(WHAT YOU NEED TO DO): Every record below needs to be printed again exactly.
§
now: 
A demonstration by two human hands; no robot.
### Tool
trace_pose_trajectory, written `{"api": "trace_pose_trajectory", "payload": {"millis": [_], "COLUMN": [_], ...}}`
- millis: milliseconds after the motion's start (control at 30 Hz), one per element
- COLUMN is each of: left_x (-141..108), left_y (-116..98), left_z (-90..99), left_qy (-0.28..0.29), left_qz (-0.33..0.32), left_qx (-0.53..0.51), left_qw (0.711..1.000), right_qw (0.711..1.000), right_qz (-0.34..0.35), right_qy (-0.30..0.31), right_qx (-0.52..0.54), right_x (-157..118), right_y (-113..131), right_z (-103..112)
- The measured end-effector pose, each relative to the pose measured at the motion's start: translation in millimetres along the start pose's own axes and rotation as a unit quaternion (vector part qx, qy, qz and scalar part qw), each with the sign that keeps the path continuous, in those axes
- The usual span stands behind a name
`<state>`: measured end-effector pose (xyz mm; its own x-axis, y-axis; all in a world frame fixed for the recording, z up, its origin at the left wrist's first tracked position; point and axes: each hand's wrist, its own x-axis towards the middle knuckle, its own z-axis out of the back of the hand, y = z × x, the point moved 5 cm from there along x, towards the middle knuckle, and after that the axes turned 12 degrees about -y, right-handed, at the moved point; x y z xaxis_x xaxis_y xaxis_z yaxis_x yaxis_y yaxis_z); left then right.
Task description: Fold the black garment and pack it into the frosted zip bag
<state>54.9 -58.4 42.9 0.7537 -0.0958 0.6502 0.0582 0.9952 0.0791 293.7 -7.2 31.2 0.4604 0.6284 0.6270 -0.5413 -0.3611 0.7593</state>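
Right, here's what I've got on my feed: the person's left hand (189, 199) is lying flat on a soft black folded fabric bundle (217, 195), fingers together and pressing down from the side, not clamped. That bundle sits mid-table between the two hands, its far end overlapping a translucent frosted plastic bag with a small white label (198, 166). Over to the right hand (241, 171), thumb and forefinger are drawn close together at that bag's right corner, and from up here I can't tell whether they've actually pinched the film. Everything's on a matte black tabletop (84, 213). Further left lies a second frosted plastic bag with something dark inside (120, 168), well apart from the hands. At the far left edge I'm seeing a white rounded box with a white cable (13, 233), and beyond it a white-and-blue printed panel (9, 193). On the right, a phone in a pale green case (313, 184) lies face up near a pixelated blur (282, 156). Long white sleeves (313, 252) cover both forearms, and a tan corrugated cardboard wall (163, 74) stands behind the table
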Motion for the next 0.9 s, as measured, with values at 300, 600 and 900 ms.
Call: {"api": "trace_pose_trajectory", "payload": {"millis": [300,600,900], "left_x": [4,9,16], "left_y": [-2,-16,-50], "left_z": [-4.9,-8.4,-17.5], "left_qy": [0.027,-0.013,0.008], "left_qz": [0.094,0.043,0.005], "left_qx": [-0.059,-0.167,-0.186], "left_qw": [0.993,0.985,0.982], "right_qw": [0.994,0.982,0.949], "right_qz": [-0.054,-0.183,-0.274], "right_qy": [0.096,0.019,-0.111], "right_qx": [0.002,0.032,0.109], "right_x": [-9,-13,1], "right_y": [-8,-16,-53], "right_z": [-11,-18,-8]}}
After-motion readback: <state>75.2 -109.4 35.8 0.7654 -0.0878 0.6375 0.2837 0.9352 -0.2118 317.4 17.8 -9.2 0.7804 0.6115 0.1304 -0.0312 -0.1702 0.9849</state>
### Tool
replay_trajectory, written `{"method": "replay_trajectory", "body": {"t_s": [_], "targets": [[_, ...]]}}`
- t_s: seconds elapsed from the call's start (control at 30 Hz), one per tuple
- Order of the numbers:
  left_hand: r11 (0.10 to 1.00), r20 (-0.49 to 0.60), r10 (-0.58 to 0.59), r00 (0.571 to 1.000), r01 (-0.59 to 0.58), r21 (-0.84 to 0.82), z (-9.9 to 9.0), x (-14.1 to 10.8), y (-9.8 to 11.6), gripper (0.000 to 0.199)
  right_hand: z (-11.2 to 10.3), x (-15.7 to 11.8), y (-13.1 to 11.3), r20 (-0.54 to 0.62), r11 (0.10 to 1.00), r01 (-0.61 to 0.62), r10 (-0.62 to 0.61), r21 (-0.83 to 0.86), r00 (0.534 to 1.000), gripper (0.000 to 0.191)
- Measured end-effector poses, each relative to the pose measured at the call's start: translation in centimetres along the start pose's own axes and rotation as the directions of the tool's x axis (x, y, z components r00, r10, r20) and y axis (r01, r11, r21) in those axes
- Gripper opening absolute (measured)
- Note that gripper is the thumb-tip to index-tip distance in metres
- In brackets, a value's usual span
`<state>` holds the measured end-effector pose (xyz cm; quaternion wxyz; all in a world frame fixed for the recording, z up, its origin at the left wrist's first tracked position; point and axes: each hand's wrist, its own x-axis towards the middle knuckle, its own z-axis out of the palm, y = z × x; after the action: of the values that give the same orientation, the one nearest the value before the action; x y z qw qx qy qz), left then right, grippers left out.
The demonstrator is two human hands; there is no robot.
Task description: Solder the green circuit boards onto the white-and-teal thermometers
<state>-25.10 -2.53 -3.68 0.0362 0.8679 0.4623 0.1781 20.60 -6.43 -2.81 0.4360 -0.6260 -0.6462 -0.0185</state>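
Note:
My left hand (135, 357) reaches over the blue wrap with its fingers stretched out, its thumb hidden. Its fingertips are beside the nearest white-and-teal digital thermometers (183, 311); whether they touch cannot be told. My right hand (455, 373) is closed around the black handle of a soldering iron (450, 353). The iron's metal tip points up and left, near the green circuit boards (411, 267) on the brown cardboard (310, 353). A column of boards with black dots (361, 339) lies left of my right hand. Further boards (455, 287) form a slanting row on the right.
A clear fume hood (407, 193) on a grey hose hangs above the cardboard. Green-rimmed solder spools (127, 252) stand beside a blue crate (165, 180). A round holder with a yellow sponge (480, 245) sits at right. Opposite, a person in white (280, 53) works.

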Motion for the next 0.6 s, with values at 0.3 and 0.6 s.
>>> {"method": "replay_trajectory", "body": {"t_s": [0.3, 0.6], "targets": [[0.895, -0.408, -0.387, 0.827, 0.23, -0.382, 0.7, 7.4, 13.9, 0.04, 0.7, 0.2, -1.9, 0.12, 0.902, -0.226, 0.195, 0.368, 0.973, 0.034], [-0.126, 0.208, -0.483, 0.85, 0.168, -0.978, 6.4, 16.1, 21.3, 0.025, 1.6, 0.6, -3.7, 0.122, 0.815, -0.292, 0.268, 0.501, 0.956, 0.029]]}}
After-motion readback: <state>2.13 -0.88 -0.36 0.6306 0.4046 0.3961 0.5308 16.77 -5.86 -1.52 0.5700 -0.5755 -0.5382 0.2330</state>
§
(RESPONSE AREA):
now: 
A demonstration by two human hands; no robot.
### Tool
trace_pose_trajectory, written `{"api": "trace_pose_trajectory", "payload": {"millis": [_], "COLUMN": [_], ...}}`
- millis: milliseconds after the motion's start (control at 30 Hz), one per element
- COLUMN is each of: left_x (-141..108), left_y (-116..98), left_z (-90..99), left_qy (-0.28..0.29), left_qz (-0.33..0.32), left_qx (-0.53..0.51), left_qw (0.711..1.000), right_qw (0.711..1.000), right_qz (-0.34..0.35), right_qy (-0.30..0.31), right_qx (-0.52..0.54), right_x (-157..118), right_y (-113..131), right_z (-103..112)
- The measured end-effector pose, each relative to the pose measured at the motion's start: translation in millimetres along the start pose's own axes and rotation as a unit quaternion (vector part qx, qy, qz and scalar part qw), each with the sign that keeps the path continuous, in those axes
- The usual span stands behind a name
`<state>`: measured end-effector pose (xyz mm; its own x-axis, y-axis; all in a world frame fixed for the recording, z up, its origin at the left wrist's first tracked position; point and axes: each hand's wrist, its own x-axis towards the middle knuckle, its own z-axis out of the back of the hand, y = z × x, the point moved 5 cm from there along x, towards the middle knuckle, and after that the axes turned 12 degrees about -y, right-handed, at the moved point; x y z xaxis_x xaxis_y xaxis_z yaxis_x yaxis_y yaxis_z); left then right.
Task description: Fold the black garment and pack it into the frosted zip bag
<state>54.9 -58.4 42.9 0.7537 -0.0958 0.6502 0.0582 0.9952 0.0791 293.7 -7.2 31.2 0.4604 0.6284 0.6270 -0.5413 -0.3611 0.7593</state>
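Right, here's what I've got on my feed: the person's left hand (189, 199) is lying flat on a soft black folded fabric bundle (217, 195), fingers together and pressing down from the side, not clamped. That bundle sits mid-table between the two hands, its far end overlapping a translucent frosted plastic bag with a small white label (198, 166). Over to the right hand (241, 171), thumb and forefinger are drawn close together at that bag's right corner, and from up here I can't tell whether they've actually pinched the film. Everything's on a matte black tabletop (84, 213). Further left lies a second frosted plastic bag with something dark inside (120, 168), well apart from the hands. At the far left edge I'm seeing a white rounded box with a white cable (13, 233), and beyond it a white-and-blue printed panel (9, 193). On the right, a phone in a pale green case (313, 184) lies face up near a pixelated blur (282, 156). Long white sleeves (313, 252) cover both forearms, and a tan corrugated cardboard wall (163, 74) stands behind the table
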Motion for the next 0.9 s, as measured, with values at 300, 600 and 900 ms.
Call: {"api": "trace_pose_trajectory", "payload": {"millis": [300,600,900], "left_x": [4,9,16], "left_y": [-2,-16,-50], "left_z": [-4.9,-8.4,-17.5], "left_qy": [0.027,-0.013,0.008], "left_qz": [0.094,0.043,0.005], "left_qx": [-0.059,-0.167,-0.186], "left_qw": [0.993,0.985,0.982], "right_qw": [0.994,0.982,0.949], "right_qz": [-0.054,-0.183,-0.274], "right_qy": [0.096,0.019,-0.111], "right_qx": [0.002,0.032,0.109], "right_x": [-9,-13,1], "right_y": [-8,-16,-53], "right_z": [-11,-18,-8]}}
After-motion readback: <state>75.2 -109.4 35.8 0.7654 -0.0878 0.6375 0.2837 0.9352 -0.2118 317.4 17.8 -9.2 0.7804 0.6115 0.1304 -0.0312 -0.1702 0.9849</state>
### Tool
replay_trajectory, written `{"method": "replay_trajectory", "body": {"t_s": [_], "targets": [[_, ...]]}}`
- t_s: seconds elapsed from the call's start (control at 30 Hz), one per tuple
- Order of the numbers:
  left_hand: r11 (0.10 to 1.00), r20 (-0.49 to 0.60), r10 (-0.58 to 0.59), r00 (0.571 to 1.000), r01 (-0.59 to 0.58), r21 (-0.84 to 0.82), z (-9.9 to 9.0), x (-14.1 to 10.8), y (-9.8 to 11.6), gripper (0.000 to 0.199)
  right_hand: z (-11.2 to 10.3), x (-15.7 to 11.8), y (-13.1 to 11.3), r20 (-0.54 to 0.62), r11 (0.10 to 1.00), r01 (-0.61 to 0.62), r10 (-0.62 to 0.61), r21 (-0.83 to 0.86), r00 (0.534 to 1.000), gripper (0.000 to 0.191)
- Measured end-effector poses, each relative to the pose measured at the call's start: translation in centimetres along the start pose's own axes and rotation as the directions of the tool's x axis (x, y, z components r00, r10, r20) and y axis (r01, r11, r21) in those axes
- Gripper opening absolute (measured)
- Note that gripper is the thumb-tip to index-tip distance in metres
- In brackets, a value's usual span
`<state>` holds the measured end-effector pose (xyz cm; quaternion wxyz; all in a world frame fixed for the recording, z up, its origin at the left wrist's first tracked position; point and axes: each hand's wrist, its own x-axis towards the middle knuckle, its own z-axis out of the palm, y = z × x; after the action: of the values that give the same orientation, the one nearest the value before the action; x y z qw qx qy qz), left then right, grippers left out.
The demonstrator is two human hands; there is no robot.
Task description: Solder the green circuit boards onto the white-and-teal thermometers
<state>-25.10 -2.53 -3.68 0.0362 0.8679 0.4623 0.1781 20.60 -6.43 -2.81 0.4360 -0.6260 -0.6462 -0.0185</state>
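Note:
My left hand (135, 357) reaches over the blue wrap with its fingers stretched out, its thumb hidden. Its fingertips are beside the nearest white-and-teal digital thermometers (183, 311); whether they touch cannot be told. My right hand (455, 373) is closed around the black handle of a soldering iron (450, 353). The iron's metal tip points up and left, near the green circuit boards (411, 267) on the brown cardboard (310, 353). A column of boards with black dots (361, 339) lies left of my right hand. Further boards (455, 287) form a slanting row on the right.
A clear fume hood (407, 193) on a grey hose hangs above the cardboard. Green-rimmed solder spools (127, 252) stand beside a blue crate (165, 180). A round holder with a yellow sponge (480, 245) sits at right. Opposite, a person in white (280, 53) works.
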
Motion for the next 0.6 s, with values at 0.3 and 0.6 s.
>>> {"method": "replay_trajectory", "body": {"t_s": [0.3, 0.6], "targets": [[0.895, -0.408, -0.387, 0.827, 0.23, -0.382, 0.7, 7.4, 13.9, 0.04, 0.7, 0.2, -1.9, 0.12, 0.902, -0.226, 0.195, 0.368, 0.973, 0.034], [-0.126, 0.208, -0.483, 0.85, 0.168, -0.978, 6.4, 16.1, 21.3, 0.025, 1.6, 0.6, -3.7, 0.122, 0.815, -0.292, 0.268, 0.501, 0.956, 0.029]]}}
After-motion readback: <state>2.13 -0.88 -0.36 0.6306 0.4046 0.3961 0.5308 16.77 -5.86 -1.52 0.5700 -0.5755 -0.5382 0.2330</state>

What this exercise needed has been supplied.